Reported by (XXX, multiple people, make an actual list). Patch by me.
---
 src/backend/catalog/storage.c | 46 +++++++++++++++++++++++++----------
 1 file changed, 33 insertions(+), 13 deletions(-)

diff --git a/src/backend/catalog/storage.c b/src/backend/catalog/storage.c
index bef4269368..08914d61e3 100644
--- a/src/backend/catalog/storage.c
+++ b/src/backend/catalog/storage.c
@@ -350,11 +350,11 @@ RelationTruncate(Relation rel, BlockNumber nblocks)
 	 * this code executes.
 	 *
 	 * Second, the call to smgrtruncate() below will in turn call
-	 * RegisterSyncRequest(). We need the sync request created by that call
-	 * to be processed before the checkpoint completes. CheckPointGuts()
-	 * will call ProcessSyncRequests(), but if we register our sync request
-	 * after that happens, then the WAL record for the truncation could end
-	 * up preceding the checkpoint record, while the actual sync doesn't happen
+	 * RegisterSyncRequest(). We need the sync request created by that call to
+	 * be processed before the checkpoint completes. CheckPointGuts() will
+	 * call ProcessSyncRequests(), but if we register our sync request after
+	 * that happens, then the WAL record for the truncation could end up
+	 * preceding the checkpoint record, while the actual sync doesn't happen
 	 * until the next checkpoint. To prevent that, we need to set
 	 * DELAY_CHKPT_START here. That way, if the XLOG_SMGR_TRUNCATE precedes
 	 * the redo pointer of a concurrent checkpoint, we're guaranteed that the
@@ -365,14 +365,33 @@ RelationTruncate(Relation rel, BlockNumber nblocks)
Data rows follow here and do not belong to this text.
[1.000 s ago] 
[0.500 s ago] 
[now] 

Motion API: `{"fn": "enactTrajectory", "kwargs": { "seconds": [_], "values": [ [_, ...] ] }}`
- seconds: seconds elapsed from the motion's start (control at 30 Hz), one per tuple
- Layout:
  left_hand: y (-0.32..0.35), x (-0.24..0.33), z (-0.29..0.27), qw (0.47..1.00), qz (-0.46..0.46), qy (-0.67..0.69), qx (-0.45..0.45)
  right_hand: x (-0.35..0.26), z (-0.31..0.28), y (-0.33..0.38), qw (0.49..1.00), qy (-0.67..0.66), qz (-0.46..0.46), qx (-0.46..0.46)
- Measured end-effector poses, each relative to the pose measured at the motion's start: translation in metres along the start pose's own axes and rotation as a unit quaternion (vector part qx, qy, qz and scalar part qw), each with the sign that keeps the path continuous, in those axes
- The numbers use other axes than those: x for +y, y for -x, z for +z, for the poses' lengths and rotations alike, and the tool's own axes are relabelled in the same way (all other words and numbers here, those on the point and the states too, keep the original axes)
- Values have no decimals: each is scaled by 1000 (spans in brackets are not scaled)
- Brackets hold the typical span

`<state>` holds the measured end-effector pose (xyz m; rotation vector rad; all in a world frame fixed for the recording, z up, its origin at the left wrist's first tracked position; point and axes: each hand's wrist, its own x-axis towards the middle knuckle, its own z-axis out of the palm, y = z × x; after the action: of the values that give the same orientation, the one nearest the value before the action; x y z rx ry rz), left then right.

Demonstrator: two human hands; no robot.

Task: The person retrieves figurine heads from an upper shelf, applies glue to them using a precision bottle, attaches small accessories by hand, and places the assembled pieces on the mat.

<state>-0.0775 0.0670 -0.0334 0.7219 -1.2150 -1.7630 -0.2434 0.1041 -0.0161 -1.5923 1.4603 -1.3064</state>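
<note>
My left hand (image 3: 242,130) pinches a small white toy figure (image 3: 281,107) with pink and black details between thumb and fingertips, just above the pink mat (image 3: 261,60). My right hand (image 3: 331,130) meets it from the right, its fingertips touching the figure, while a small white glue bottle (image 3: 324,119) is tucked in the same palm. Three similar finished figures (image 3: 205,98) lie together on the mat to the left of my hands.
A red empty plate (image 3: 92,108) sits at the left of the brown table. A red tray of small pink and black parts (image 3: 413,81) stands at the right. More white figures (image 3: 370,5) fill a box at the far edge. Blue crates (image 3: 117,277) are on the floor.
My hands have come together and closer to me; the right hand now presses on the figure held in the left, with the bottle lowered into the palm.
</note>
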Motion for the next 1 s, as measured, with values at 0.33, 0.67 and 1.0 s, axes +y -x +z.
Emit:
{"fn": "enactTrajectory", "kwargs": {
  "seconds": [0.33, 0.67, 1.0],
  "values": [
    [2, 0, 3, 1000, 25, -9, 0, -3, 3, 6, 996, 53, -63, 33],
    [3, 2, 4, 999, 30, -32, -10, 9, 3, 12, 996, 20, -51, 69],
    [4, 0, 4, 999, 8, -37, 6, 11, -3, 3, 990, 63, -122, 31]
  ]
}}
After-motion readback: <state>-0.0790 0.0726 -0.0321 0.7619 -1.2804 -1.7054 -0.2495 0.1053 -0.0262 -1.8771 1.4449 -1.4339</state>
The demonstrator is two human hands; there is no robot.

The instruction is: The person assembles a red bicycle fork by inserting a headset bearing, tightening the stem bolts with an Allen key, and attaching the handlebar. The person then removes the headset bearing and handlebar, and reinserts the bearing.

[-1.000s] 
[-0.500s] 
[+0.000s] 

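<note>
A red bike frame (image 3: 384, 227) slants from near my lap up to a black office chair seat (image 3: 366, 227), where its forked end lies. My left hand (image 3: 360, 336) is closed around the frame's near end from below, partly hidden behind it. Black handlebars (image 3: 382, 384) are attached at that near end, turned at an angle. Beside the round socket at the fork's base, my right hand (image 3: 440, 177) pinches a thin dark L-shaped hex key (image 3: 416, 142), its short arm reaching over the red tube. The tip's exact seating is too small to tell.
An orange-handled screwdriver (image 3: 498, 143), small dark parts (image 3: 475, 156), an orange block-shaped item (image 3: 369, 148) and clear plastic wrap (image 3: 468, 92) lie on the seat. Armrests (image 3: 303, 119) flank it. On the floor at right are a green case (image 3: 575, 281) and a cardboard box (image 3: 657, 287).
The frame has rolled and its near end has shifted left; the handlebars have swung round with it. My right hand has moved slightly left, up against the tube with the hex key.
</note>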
 	MyProc->delayChkptFlags |= DELAY_CHKPT_START | DELAY_CHKPT_COMPLETE;
 
 	/*
-	 * We WAL-log the truncation before actually truncating, which means
-	 * trouble if the truncation fails. If we then crash, the WAL replay
-	 * likely isn't going to succeed in the truncation either, and cause a
-	 * PANIC. It's tempting to put a critical section here, but that cure
-	 * would be worse than the disease. It would turn a usually harmless
-	 * failure to truncate, that might spell trouble at WAL replay, into a
-	 * certain PANIC.
+	 * We WAL-log the truncation before actually truncating. That means that
+	 * if truncation subsequently fails, we have to PANIC. If we don't, some
+	 * really bad things can happen. First, consider that we discard dirty
+	 * buffers from memory before actually truncating on disk. That means that
+	 * in effect we revert to an older on disk state where, perhaps, some
+	 * tuples that have been deleted since the last checkpoint are still
+	 * visible. That's equivalent to allowing a committed transaction to
+	 * become partially uncommitted, which is clearly unacceptable. Second,
+	 * consider that truncation may succeed on some or all standbys even
+	 * though it failed on the primary. That means that the primary and
+	 * standby are now in persistently different states.
+	 *
+	 * In general, this is much as if we wrote a WAL record for a change to
+	 * the contents of some page and then (for some reason) found ourselves
+	 * unable to perform the corresponding page modification in memory. That
+	 * situation also causes a PANIC. However, this case is considerably more
+	 * uncomfortable, because an in-memory modification to page contents
+	 * shouldn't really ever fail unless we've got a bug in the code
+	 * somewhere. In contrast, trying to truncate a file on disk certainly can
+	 * fail for a variety of reasons that are outside our control. If it does,
+	 * then recovery will probably also fail, which probably won't be much fun
+	 * for the user. They'll have to fix whatever is making us unable to
+	 * truncate files on disk before they can get the database up and running
+	 * again. But forcing them to fix permissions (or whatever the problem is)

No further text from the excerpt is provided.